Organizers
- Wolfgang Köhler (fortiss)
Event Contact
Programme
Time | Speaker | Description |
---|---|---|
13:00 | Armin Barbalata | Joint welcome of the organizers |
13:10 | Prof. Dr. Alexander Pretschner | Introduction to AI |
13:40 | Nicole Höss | Examples from medium sized companies |
14:05 | Johanna Fahrnhammer | Make or Buy? Two examples of collaboration with start-ups |
15:15 | Dr. Martin Häusl | Generative AI: An introduction |
15:30 | Johanna Fahrnhammer | Workshop "Experience AI Introduction" |
16:30 | Closure & Networking |
Background
Artificial intelligence (AI) is one of the most important cornerstones of digitalization as a key technology. Due to the emergence of generative AI solutions such as ChatGPT, Google Bard and DALL-E, the topic has noticeably broadened its potential. The possible applications in a wide variety of industries and business areas are diverse. The benefits for companies should not be neglected, however, as AI can be used to save resources, increase efficiencies and develop entirely new business models.

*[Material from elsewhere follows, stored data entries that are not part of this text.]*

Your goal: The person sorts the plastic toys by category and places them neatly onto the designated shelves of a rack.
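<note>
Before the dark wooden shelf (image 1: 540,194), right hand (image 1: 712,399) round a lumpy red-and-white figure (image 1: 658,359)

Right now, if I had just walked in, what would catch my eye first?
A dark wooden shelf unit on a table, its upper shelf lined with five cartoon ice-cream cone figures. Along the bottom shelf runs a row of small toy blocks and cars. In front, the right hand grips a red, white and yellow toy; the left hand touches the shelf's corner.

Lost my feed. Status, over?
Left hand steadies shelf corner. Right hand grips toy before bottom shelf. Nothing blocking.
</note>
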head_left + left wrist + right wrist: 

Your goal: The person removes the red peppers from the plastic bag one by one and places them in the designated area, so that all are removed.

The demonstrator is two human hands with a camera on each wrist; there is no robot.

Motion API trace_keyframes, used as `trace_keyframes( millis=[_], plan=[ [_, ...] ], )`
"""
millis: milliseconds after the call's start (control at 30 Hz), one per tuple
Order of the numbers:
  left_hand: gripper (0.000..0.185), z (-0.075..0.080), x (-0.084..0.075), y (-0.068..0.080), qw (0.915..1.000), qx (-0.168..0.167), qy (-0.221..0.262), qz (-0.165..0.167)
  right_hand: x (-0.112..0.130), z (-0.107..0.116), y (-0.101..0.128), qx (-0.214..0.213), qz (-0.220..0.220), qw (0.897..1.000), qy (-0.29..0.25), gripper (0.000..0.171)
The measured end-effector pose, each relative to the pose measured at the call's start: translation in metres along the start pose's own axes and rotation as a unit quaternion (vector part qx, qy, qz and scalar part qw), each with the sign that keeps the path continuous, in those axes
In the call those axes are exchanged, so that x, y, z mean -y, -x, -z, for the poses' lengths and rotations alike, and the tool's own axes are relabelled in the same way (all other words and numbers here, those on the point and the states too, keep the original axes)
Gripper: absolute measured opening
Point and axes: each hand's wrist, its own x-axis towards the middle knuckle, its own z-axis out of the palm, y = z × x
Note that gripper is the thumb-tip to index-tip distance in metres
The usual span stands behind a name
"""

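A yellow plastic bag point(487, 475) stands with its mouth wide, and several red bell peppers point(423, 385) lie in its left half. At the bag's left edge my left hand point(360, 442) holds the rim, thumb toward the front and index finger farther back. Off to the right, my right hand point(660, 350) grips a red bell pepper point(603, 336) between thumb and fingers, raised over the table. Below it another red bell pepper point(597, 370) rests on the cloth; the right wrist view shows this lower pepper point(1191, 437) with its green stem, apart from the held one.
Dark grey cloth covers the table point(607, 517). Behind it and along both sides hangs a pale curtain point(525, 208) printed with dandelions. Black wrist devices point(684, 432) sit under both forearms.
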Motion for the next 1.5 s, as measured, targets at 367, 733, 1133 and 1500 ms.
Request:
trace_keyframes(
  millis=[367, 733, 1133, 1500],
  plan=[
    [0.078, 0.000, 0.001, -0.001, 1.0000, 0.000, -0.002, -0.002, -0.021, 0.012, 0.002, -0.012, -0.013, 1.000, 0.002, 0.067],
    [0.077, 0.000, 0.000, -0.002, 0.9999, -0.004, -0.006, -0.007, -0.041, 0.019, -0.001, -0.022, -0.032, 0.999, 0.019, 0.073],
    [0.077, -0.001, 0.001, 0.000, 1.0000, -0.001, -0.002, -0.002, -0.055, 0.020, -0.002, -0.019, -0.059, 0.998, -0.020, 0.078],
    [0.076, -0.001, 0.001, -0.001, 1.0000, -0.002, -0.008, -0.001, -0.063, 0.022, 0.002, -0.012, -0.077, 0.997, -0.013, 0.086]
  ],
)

To make AI more tangible for businesses, the annual conference “AI for SMEs” will take place on October 26, 2023. Join us and receive numerous impulses through expert presentations and best practices. Look forward to learning how other companies have implemented AI, what funding opportunities are available, how you can implement AI yourself, and more. Also, take the chance to network with experts and other AI-interested people in our networking area!

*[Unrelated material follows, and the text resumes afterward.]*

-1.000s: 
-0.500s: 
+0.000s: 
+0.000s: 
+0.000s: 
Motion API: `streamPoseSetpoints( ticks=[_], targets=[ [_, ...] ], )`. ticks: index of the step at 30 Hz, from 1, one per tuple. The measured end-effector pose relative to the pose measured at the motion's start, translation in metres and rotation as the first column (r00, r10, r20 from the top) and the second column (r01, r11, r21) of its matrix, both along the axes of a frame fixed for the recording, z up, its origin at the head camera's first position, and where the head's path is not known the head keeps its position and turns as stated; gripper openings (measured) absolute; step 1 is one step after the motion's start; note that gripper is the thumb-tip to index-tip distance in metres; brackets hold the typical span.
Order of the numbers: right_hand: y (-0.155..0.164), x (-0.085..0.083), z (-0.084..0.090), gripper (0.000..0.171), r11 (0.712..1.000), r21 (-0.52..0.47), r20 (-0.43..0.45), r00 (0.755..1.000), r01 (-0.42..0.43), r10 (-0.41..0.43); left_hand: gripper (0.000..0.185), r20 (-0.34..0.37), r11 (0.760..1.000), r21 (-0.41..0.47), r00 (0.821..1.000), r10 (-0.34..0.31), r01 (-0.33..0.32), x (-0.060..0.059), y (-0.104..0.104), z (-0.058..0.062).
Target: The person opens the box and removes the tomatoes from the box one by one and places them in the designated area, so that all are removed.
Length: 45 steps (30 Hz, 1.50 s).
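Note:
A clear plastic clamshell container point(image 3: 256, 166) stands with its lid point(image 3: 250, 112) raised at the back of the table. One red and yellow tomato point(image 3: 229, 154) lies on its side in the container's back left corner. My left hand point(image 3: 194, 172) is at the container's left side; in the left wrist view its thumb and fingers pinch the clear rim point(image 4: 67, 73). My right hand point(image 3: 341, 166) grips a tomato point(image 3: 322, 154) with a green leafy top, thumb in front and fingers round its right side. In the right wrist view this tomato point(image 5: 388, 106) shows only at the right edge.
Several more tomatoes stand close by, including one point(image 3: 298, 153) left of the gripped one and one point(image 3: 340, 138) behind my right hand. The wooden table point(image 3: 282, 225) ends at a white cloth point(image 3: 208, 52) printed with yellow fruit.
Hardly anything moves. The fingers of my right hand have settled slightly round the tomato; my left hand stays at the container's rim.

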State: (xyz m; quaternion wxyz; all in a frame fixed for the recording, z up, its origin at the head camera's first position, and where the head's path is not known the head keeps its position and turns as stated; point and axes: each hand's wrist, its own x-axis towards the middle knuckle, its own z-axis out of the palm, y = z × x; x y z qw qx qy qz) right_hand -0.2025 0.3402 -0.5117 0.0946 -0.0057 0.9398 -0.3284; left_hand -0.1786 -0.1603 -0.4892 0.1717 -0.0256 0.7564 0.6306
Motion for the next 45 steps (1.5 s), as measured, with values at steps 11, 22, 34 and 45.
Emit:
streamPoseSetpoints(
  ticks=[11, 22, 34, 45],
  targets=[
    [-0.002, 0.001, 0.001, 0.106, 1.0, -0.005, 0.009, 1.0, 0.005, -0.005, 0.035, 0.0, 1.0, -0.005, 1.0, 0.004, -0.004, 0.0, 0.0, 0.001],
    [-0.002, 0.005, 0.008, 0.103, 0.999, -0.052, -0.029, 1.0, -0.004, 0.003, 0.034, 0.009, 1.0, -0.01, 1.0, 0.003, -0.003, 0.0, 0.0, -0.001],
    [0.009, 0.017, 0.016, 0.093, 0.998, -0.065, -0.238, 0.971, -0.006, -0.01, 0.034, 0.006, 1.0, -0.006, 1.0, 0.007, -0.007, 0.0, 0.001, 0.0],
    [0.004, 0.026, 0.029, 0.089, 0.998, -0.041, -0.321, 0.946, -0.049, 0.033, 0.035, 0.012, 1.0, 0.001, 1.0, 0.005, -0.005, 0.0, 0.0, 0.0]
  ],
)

Prof. Dr. Alexander Pretschner, scientific director and speaker of fortiss GmbH, asks the crucial question during his talk "When is AI good (enough)?" How "well" does AI work, and when does it work well enough? We prefer to use machine learning, currently the most successful form of AI, for problems that we cannot describe precisely ("Detect pedestrians!" or "Give useful answers to arbitrary questions!"). The question of the quality of corresponding systems is a very difficult one from the outset. He argues that it is often useful and sometimes not – and what that means for the application of Machine Learning in practice.